DJ Food started as a Coldcut side project from Jonathan More and Matt Black, Along the way they met Patrick Carpenter, who was listed on the liner notes, but only his initials. A loose collaborative team began to form including Paul Brook, Paul Rabiger, Kevin Foakesa.k.a. Strictly Kev and Issac Elliston.
Although keeping their hand in as DJs on the albums, Black and More could not perform DJ sets twice in one night under the aliases of both Coldcut & DJ Food, so they handed the mantle of live performances over to PC and Strictly Kev. Later, PC became so involved with The Cinematic Orchestra that he decided to quit DJ Food, leaving Strictly Kev as the sole director of the project.
FH: Where did your interest in music/technology begin?
I can remember first being interested in music around 10 years old from listening to the weekly chart run down on a Sunday on the UK's BBC Radio 1 channel, the DJ would count down the Top 40 chart from 5pm-7pm I think and there was a programme on TV called Top Of The Pops on Thursday evenings that did the same with bands playing in the studio who were in the chart. If you are of a certain age in the UK this is probably how you first interacted with music and music videos in the 70s and 80s.
FH: Hooking up with Coldcut and aims to achieve with Solid Steel?
I met Matt Black first off in 1993 and Jonathan More maybe a year later. Matt came and VJed at a party I set up with friends and invited me to play on Solid Steel just as I left design college so the timing was perfect. I'm not sure there was ever an aim with Solid Steel, just to help produce a weekly radio show that sounded different, was totally mixed and didn't repeat itself too much.

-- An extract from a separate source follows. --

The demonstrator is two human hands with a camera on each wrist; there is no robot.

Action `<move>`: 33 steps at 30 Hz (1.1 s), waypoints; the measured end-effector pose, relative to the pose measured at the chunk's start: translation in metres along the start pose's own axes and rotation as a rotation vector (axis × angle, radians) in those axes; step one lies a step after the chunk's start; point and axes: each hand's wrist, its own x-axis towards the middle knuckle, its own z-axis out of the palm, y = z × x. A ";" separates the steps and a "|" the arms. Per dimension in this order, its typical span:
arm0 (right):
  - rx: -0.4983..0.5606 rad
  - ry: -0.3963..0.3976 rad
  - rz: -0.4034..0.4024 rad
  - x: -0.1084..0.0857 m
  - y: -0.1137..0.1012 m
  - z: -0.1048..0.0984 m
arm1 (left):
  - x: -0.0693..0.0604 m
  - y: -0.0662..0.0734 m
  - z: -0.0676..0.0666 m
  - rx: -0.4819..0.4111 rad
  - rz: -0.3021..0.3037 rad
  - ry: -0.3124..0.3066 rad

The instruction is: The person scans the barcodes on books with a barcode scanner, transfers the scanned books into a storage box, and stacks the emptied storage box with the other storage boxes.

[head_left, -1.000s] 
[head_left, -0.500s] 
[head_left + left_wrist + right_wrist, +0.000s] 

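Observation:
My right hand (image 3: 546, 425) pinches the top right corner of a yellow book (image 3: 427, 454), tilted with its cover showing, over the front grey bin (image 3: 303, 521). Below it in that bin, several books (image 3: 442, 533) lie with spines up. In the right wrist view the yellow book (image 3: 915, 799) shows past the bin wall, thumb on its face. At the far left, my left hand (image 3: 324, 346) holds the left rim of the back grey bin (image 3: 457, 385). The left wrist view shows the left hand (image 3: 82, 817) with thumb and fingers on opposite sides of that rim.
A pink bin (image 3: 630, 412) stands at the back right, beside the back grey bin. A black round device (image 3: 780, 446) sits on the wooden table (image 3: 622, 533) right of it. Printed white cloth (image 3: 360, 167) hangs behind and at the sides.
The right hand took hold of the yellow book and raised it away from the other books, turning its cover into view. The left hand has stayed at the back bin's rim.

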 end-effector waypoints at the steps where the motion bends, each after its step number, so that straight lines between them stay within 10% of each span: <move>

FH: Being a professional started ... when?
Probably around 1994 when I did some of my first designs for Ninja and got my first DJ gigs abroad, I probably made my first tracks around this time too in the studio, up until then I was just DJing.
FH: Were you initially "Ninja" from the start?
Not from the start of the label but I've been a Coldcut fan since their first record, years before the label started. I joined in the Ninja label ethos in 1994 and started designing, DJing and making music with them for the next 20 years and more.
FH: DJ Food? How did it start?
Matt and Jon (Coldcut) wanted to release music but were signed to a major label (Arista) under the name Coldcut. Frustrated by the slowness of the major label machine they decide to adopt another name and create a label to release it under and Ninja Tune was born.